◆ **Task brief**
What you return should be only the lines starting at the one that contains "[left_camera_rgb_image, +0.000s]" and running to the end of the listing, exactly as written, minus any pictures.

◆ **Recorded information**
• • • •

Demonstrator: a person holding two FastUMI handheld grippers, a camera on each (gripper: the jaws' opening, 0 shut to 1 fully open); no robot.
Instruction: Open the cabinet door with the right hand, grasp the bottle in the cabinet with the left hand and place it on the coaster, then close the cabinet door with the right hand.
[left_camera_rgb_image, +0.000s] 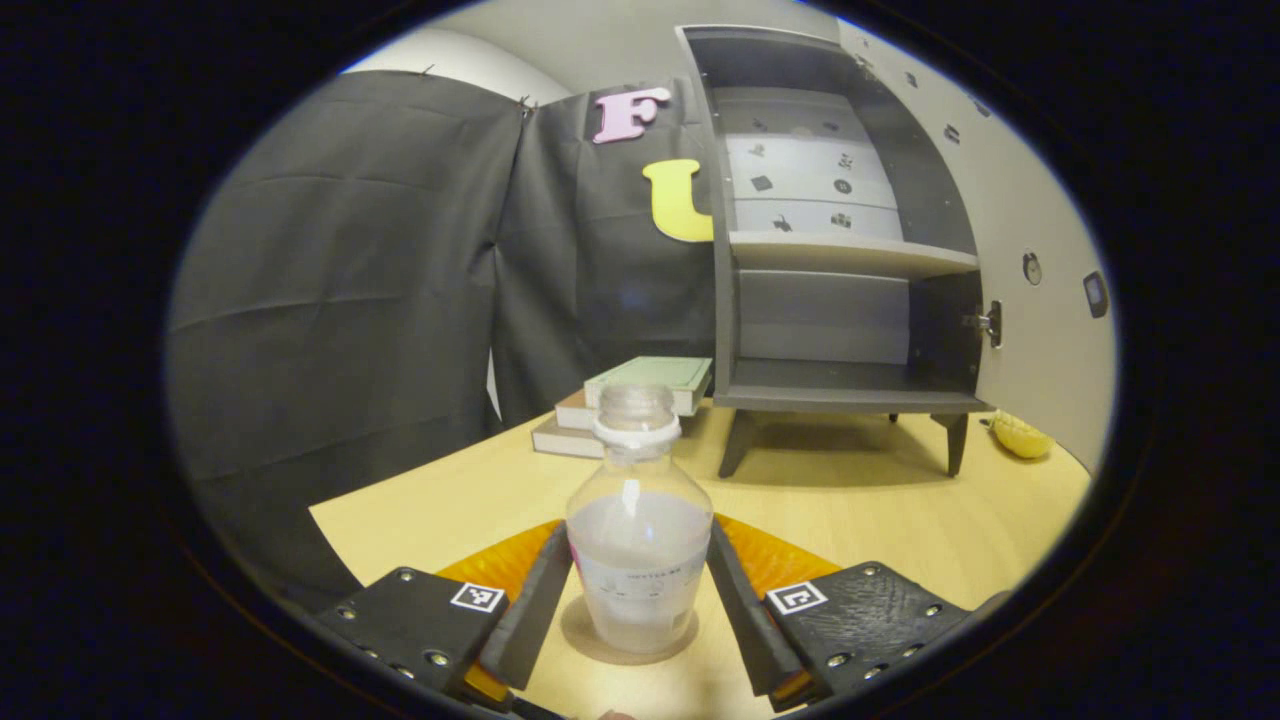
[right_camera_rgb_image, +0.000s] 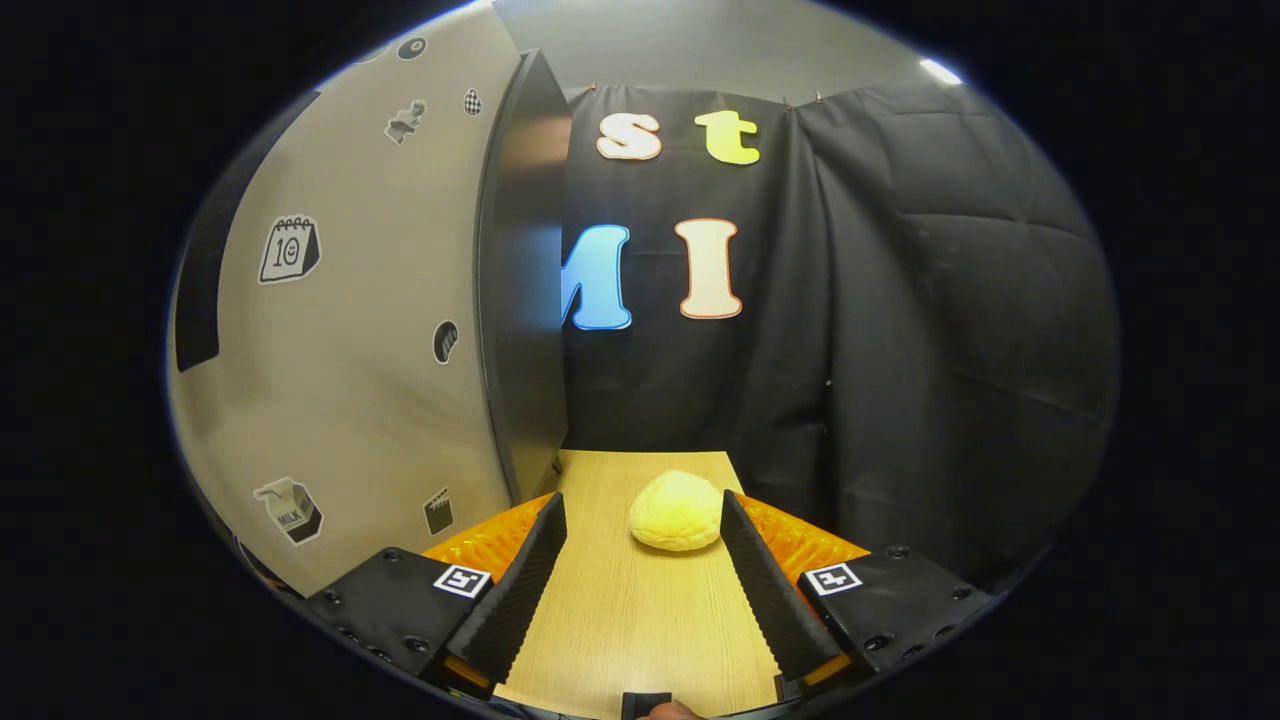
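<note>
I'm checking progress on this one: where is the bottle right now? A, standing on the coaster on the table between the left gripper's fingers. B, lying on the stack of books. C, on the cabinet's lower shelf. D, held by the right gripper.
A: the bottle stands upright on the round coaster on the table, between the left gripper fingers, while the cabinet shelves hold nothing.

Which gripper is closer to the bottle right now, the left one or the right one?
Left. The left gripper has its fingers on either side of the bottle, which stands on the coaster. The right gripper is over by the open cabinet door, pointing at a yellow bun.
</note>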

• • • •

◆ **Task result**
[left_camera_rgb_image, +0.000s] 
[right_camera_rgb_image, +0.000s] 
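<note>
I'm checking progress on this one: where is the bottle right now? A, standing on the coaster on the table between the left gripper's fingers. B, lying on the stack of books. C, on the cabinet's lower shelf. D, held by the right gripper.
A: the bottle stands upright on the round coaster on the table, between the left gripper fingers, while the cabinet shelves hold nothing.

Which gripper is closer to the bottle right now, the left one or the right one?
Left. The left gripper has its fingers on either side of the bottle, which stands on the coaster. The right gripper is over by the open cabinet door, pointing at a yellow bun.
</note>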

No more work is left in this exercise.